Abstract
Abstract
Turkey made a transition to competitive party politics in the mid-20th century. However, after decades of multi-party experience, Turkey’s political regime is far from meeting liberal democratic standards. Under the rule of Erdoğan’s AKP, Turkey is today classified as a hybrid regime that is more authoritarian than ever. This chapter problematizes the complex relationships between the military, parties, and society as the source of Turkey’s perpetual democratic problems. It argues that, until the rise of the AKP, Turkey’s democratic deficiency was the result of a system of ‘double tutelage’ over society consisting of military–bureaucratic and civilian legs based on political parties tightly controlled by elites sitting atop powerful patronage networks.
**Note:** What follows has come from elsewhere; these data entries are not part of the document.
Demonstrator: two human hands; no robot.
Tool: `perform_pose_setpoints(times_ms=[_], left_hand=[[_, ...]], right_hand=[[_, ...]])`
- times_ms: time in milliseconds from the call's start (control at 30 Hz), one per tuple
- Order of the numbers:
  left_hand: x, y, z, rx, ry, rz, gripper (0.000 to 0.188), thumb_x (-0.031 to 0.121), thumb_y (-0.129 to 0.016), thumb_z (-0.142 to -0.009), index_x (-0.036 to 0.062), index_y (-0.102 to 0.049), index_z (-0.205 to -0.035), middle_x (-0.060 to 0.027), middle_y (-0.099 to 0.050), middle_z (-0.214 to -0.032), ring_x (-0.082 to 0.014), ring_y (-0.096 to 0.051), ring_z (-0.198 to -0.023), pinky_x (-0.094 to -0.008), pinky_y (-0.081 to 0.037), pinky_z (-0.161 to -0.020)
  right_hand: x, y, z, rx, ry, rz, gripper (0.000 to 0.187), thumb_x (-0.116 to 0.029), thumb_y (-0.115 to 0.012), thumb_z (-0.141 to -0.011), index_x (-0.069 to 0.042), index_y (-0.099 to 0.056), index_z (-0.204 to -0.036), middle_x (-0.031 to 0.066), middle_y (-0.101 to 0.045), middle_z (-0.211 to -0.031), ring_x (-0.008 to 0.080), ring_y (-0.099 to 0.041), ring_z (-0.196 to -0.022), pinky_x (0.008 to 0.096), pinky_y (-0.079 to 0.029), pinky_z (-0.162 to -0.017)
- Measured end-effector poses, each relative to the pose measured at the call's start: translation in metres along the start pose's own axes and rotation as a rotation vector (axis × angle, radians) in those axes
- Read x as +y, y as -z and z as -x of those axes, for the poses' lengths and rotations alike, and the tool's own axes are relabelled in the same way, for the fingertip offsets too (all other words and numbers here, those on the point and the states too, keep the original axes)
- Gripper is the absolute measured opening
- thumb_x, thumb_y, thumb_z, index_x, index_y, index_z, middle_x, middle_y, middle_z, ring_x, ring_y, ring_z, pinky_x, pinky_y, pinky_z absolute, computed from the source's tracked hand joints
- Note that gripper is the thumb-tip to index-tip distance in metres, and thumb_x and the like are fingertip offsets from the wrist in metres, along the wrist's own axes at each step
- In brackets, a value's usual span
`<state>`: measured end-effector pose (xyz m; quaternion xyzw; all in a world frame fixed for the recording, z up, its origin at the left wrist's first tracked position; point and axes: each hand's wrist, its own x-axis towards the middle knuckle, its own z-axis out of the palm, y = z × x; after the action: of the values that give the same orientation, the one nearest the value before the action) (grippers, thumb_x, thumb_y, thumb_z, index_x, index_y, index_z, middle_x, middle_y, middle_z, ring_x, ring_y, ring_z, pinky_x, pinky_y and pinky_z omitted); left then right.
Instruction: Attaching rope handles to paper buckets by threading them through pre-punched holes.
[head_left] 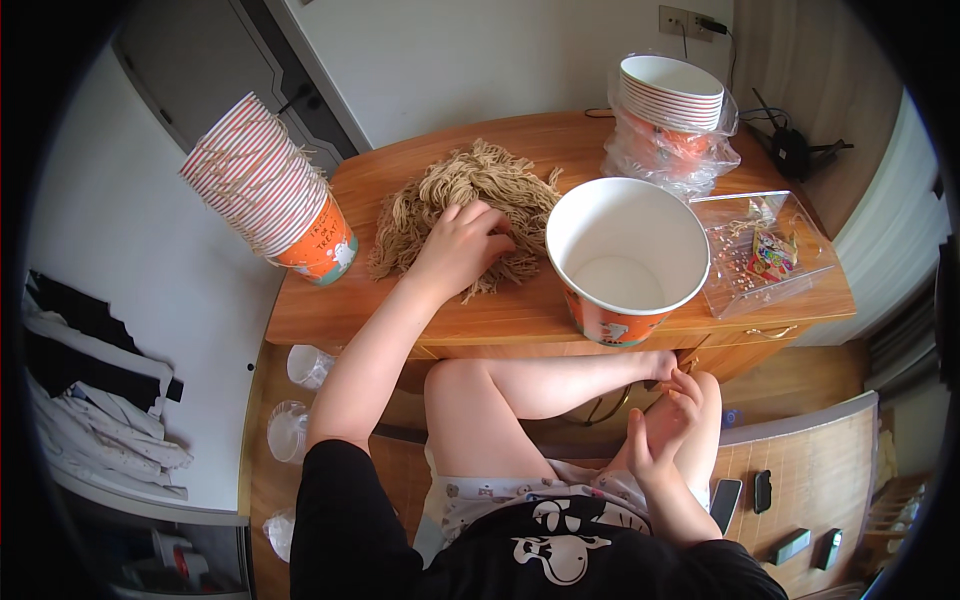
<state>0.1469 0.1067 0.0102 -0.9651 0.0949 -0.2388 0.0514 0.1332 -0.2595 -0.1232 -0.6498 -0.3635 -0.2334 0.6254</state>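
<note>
A heap of tan twine strands point(478, 180) lies on the wooden table. My left hand point(460, 248) reaches onto the heap's near side, its fingers curled and closed on some twine; the fingertips are partly hidden. To the right of the heap stands a large paper bucket point(628, 245), white inside and orange outside, upright with nothing visible in it. Over my lap, below the table's front edge, my right hand point(664, 428) is held open and touches none of these things. At the table's left end rises a tall stack of striped paper buckets point(262, 190), with twine around their sides.
More nested buckets point(672, 95) in clear plastic wrap stand at the back right. A clear tray point(735, 290) holds small beads and a colourful packet. A black router point(792, 152) sits behind it. Clear plastic cups point(290, 432) lie at lower left, a phone point(725, 505) at lower right.
</note>
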Motion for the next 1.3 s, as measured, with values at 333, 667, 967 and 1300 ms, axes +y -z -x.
perform_pose_setpoints(times_ms=[333,667,967,1300], left_hand=[[0.010,0.015,0.005,0.216,0.026,0.210,0.008,0.010,-0.077,-0.083,0.0124,-0.073,-0.090,0.0008,-0.069,-0.105,-0.0208,-0.061,-0.107,-0.0382,-0.046,-0.093],[0.134,0.083,0.055,0.442,-0.229,1.142,0.010,0.002,-0.071,-0.091,0.0078,-0.066,-0.097,-0.0101,-0.074,-0.097,-0.0263,-0.072,-0.086,-0.0377,-0.058,-0.083],[0.236,0.056,0.093,0.115,0.383,2.075,0.013,0.009,-0.057,-0.104,0.0046,-0.057,-0.116,-0.0036,-0.062,-0.094,-0.0100,-0.062,-0.085,-0.0243,-0.050,-0.074],[0.256,0.005,0.121,-0.115,0.643,1.917,0.015,0.000,-0.053,-0.098,-0.0005,-0.059,-0.112,-0.0051,-0.063,-0.102,-0.0122,-0.060,-0.092,-0.0287,-0.051,-0.082]], right_hand=[[0.001,-0.002,0.001,0.013,0.029,-0.054,0.063,0.006,-0.068,-0.077,-0.006,-0.038,-0.131,0.0247,-0.041,-0.141,0.0331,-0.044,-0.125,0.0416,-0.037,-0.103],[-0.030,-0.016,-0.025,0.030,0.202,-0.111,0.071,0.000,-0.078,-0.076,-0.008,-0.037,-0.134,0.0241,-0.041,-0.141,0.0326,-0.052,-0.118,0.0384,-0.048,-0.093],[-0.070,-0.018,-0.050,-0.125,0.453,-0.023,0.052,-0.042,-0.086,-0.077,-0.013,-0.073,-0.118,0.0063,-0.065,-0.119,0.0212,-0.056,-0.097,0.0354,-0.040,-0.080],[-0.066,0.000,-0.054,-0.686,-0.093,-0.171,0.037,-0.014,-0.079,-0.085,-0.006,-0.067,-0.119,0.0038,-0.073,-0.105,0.0237,-0.065,-0.097,0.0373,-0.043,-0.092]])
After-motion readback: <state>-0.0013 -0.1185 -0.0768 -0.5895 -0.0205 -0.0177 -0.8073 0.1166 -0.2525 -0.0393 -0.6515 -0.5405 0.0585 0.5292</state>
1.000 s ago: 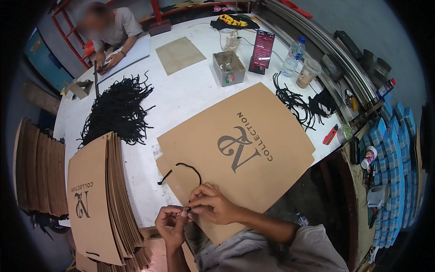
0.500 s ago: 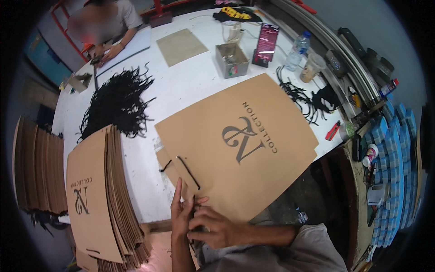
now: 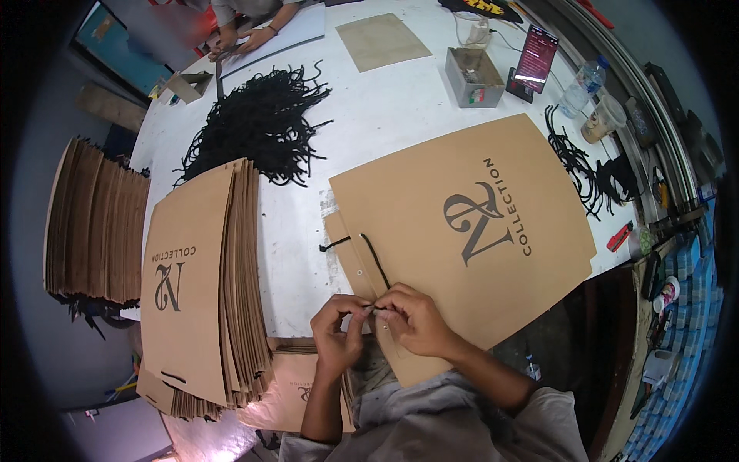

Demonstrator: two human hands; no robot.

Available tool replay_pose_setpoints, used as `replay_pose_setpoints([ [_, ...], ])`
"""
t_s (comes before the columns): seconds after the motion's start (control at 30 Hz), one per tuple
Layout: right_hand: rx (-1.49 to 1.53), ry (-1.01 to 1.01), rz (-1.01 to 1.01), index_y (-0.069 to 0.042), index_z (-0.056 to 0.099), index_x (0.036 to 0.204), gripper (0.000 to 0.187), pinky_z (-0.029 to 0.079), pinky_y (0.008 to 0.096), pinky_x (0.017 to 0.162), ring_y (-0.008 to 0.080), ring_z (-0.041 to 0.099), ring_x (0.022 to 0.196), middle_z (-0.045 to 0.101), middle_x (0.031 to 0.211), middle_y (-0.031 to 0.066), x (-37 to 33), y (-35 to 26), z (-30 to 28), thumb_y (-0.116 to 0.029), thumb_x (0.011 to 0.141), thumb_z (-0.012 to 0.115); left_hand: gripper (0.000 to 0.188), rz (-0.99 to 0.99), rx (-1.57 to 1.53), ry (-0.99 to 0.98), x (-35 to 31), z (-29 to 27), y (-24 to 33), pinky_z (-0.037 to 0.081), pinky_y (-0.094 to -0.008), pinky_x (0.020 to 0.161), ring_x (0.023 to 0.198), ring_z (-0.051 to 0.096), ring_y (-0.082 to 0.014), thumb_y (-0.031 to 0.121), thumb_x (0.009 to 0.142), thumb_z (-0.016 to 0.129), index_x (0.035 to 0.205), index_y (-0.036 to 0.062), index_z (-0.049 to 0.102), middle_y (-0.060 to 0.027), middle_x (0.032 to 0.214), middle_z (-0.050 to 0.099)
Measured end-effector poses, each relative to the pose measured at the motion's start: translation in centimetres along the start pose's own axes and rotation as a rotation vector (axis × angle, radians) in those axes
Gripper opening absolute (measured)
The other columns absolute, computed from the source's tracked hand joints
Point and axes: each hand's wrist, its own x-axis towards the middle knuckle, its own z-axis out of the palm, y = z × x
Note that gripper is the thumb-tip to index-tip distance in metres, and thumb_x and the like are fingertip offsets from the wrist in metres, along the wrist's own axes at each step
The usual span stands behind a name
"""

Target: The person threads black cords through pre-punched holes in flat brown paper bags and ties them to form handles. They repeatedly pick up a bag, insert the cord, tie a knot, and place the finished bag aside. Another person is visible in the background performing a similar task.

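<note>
A flat brown paper bag [image 3: 431, 192] with a dark printed emblem lies slanted on the table in front of me. Along its left edge runs a folded strip with small eyelets, and a black cord [image 3: 376, 262] threads through it, one knotted end sticking out to the left. At the strip's near part, my left hand [image 3: 339, 331] and my right hand [image 3: 419, 317] meet fingertip to fingertip. Both are closed in a pinch on the cord, of which only a short dark bit shows between them. My right hand rests over the bag's edge.
A tall stack of similar bags [image 3: 188, 254] stands at left, with another stack [image 3: 92, 223] beyond. A heap of black cords [image 3: 254, 123] lies behind. At the right are a metal box [image 3: 473, 81], water bottle [image 3: 583, 88], cup [image 3: 603, 122] and red cutter [image 3: 619, 236]. Someone works across the table.
My left hand's fingers, spread before, have closed into a pinch. My right hand has unfolded from its curl and come fingertip to fingertip with the left. The whole view has shifted.
</note>
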Motion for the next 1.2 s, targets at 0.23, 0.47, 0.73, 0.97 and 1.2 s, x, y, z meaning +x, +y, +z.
replay_pose_setpoints([
  [0.23, 0.427, 0.059, 0.329, 0.001, 0.067, 0.097, 0.009, 0.044, 0.0252, 0.056, 0.0060, 0.053, 0.063, 0.060, 0.076, 0.0009, -0.2, 2.4, 1.1, -0.007, 0.100, 0.062, 0.022, 0.089, 0.019, 0.045, -0.9, 1.7, -1.6, 0.054, -0.0284, 0.080, 0.092, 0.068, -0.0205, -0.012, 0.083, 0.073, 0.101, 0.0001, 0.076, -0.0136, 0.099, 0.069],
  [0.47, 0.015, 0.053, -0.001, 0.001, 0.069, 0.105, 0.015, 0.051, 0.0340, 0.070, 0.0188, 0.062, 0.082, 0.062, 0.092, 0.0074, 0.2, 0.4, -0.9, 0.002, 0.092, 0.061, 0.008, -0.178, -0.300, 0.129, -1.5, 2.2, 0.0, 0.054, -0.0305, 0.079, 0.087, 0.066, -0.0184, 0.002, 0.101, 0.061, 0.103, -0.0046, 0.063, -0.0157, 0.105, 0.071],
  [0.73, -0.710, -0.131, -0.283, -0.005, 0.068, 0.100, 0.024, 0.054, 0.0382, 0.078, 0.0279, 0.066, 0.093, 0.062, 0.098, 0.0099, -0.2, -0.4, 1.5, -0.012, 0.077, 0.074, 0.007, 0.105, -0.227, 0.119, -5.0, -1.1, 4.4, 0.058, -0.0323, 0.077, 0.080, 0.066, -0.0204, 0.003, 0.101, 0.060, 0.099, -0.0037, 0.060, -0.0191, 0.098, 0.068],
  [0.97, -0.822, -0.178, -0.257, -0.006, 0.053, 0.142, 0.082, 0.037, 0.0566, 0.109, 0.0391, 0.048, 0.134, 0.056, 0.140, 0.0206, 12.0, 0.6, -7.8, -0.043, 0.077, 0.083, 0.012, -0.171, 0.012, 0.244, -5.3, -2.9, 1.4, 0.055, -0.0273, 0.066, 0.079, 0.064, -0.0149, 0.009, 0.102, 0.062, 0.100, -0.0029, 0.061, -0.0135, 0.094, 0.069],
  [1.2, -1.142, -0.130, -0.140, -0.004, 0.053, 0.142, 0.107, 0.017, 0.0605, 0.121, 0.0374, 0.043, 0.134, 0.053, 0.133, 0.0220, 17.6, -0.8, -15.2, -0.054, 0.055, 0.092, 0.011, -0.062, -0.113, 0.297, -4.5, -1.4, 0.3, 0.051, -0.0233, 0.061, 0.073, 0.062, -0.0114, 0.009, 0.101, 0.064, 0.098, -0.0017, 0.062, -0.0117, 0.092, 0.069],
])
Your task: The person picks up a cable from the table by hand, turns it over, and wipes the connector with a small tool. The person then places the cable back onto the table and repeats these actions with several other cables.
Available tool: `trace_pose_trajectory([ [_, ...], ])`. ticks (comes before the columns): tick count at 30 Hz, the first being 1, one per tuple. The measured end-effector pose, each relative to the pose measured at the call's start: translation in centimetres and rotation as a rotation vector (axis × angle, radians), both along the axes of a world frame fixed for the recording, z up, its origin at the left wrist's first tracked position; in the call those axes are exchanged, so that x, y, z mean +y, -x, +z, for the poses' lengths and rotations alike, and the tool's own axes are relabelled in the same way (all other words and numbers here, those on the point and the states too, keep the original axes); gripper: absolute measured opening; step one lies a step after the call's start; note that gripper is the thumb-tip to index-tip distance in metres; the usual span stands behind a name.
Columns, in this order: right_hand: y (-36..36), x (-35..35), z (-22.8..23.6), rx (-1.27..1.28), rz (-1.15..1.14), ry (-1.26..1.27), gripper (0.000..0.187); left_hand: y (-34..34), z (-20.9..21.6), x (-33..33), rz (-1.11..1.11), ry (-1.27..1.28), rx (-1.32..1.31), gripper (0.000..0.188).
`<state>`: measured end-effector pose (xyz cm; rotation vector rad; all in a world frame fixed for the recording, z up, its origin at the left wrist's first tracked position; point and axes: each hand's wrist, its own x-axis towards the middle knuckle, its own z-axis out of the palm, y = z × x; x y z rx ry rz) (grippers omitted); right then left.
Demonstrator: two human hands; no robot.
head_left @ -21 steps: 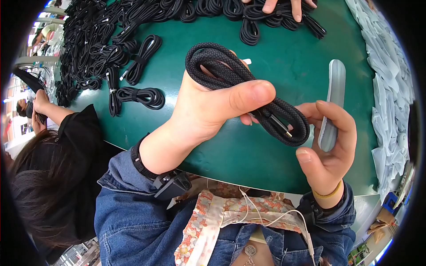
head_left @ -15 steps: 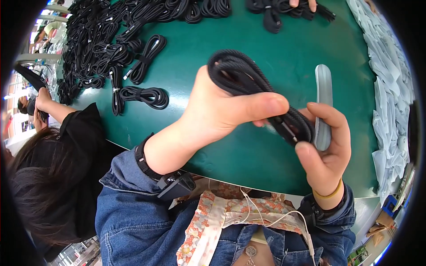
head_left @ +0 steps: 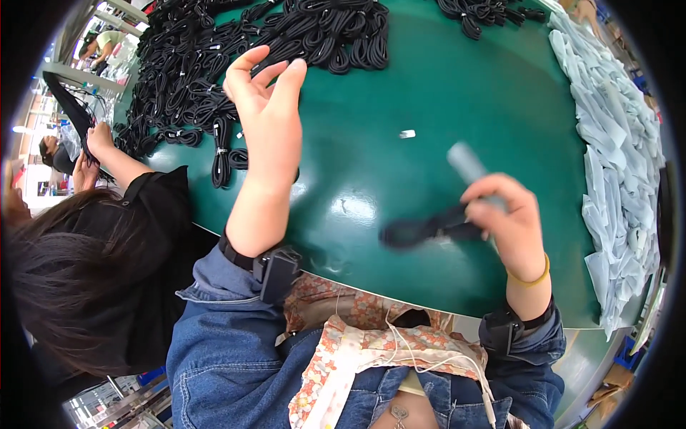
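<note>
Left fingers (head_left: 289, 80): spread, cable bundles (head_left: 336, 32) beyond. Right fingers (head_left: 501, 184): pinching a blurred black coil (head_left: 413, 232); grey strip (head_left: 465, 160) protrudes beyond them.

Green tabletop (head_left: 429, 86) is looking smooth and glossy, throwing back white light patches. Cable coil (head_left: 411, 234) is blurring, showing dark and mostly matt; weave not readable. Grey strip (head_left: 466, 161) is blurring too, looking smooth and pale, material unclear. Piled black cables (head_left: 193, 79) are looking mostly matt, with small light glints. Pale blue sheets (head_left: 607, 143) are showing thin, crumpled, slightly sheeny; plastic or cloth, can't tell. Small white piece (head_left: 407, 134) is looking smooth, paper or plastic unclear. Jacket (head_left: 236, 350) is showing matt blue denim, seams ridging. Floral apron (head_left: 320, 365) is reading as soft, wrinkled cloth. Black wrist box (head_left: 279, 274) is looking like hard plastic. White cord (head_left: 446, 350) is looking smooth, plastic-coated. Pendant (head_left: 399, 411) is looking metallic, its face patterned. Co-worker's black sleeve (head_left: 163, 196) is showing matt cloth.
</note>
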<state>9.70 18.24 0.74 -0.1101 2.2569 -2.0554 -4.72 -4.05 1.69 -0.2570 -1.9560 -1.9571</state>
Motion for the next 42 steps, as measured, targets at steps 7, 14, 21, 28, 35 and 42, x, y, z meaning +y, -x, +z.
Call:
trace_pose_trajectory([
  [7, 1.3, 0.2, 1.1, 0.131, -0.712, 0.573, 0.033, 1.5, -2.0, -5.0, 0.177, 1.143, 0.075, 0.032],
  [14, 0.8, 0.0, 0.7, 0.105, -0.532, 0.335, 0.037, 2.7, -3.7, -5.8, 0.244, 1.514, 0.026, 0.033],
  [21, 0.6, -0.1, 0.4, 0.128, -0.499, 0.266, 0.038, -0.3, 2.2, 0.5, -0.313, 0.598, 0.062, 0.04],
  [28, 0.5, -1.4, 0.3, 0.34, -0.366, 0.28, 0.049, -3.2, -0.4, 3.7, -0.933, -0.336, -0.184, 0.043],
  [35, -0.5, -1.0, 0.1, 0.521, -0.224, -0.046, 0.062, -4.5, -1.1, 3.8, -0.979, -0.351, -0.224, 0.044],
  [42, -0.1, -1.3, -0.1, 0.605, -0.248, -0.088, 0.062, -4.6, -0.3, 3.2, -0.951, -0.093, -0.044, 0.05],
])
While the role of the military gradually declined with the AKP’s rise in the 2000s, this surprisingly did not contribute to democratic consolidation. Rather, the country descended into a spiral of further autocratization. Without a counterbalance, the authoritarian potential of the parties of Turkey blossomed, especially through the transformation of the AKP into a nationwide clientelistic machine. Thus, Turkey’s parties and their linkages with state and society seem more part of a sophisticated authoritarian control mechanism over society than instruments serving democratic politics. However, the parties are still powerful organizations able to keep a meaningful game of competitive politics alive, despite the lack of a liberal institutional framework. Therefore, more than stiff party competition, democratization in Turkey requires the empowerment of non-partisan political institutions in the service of democratic consolidation.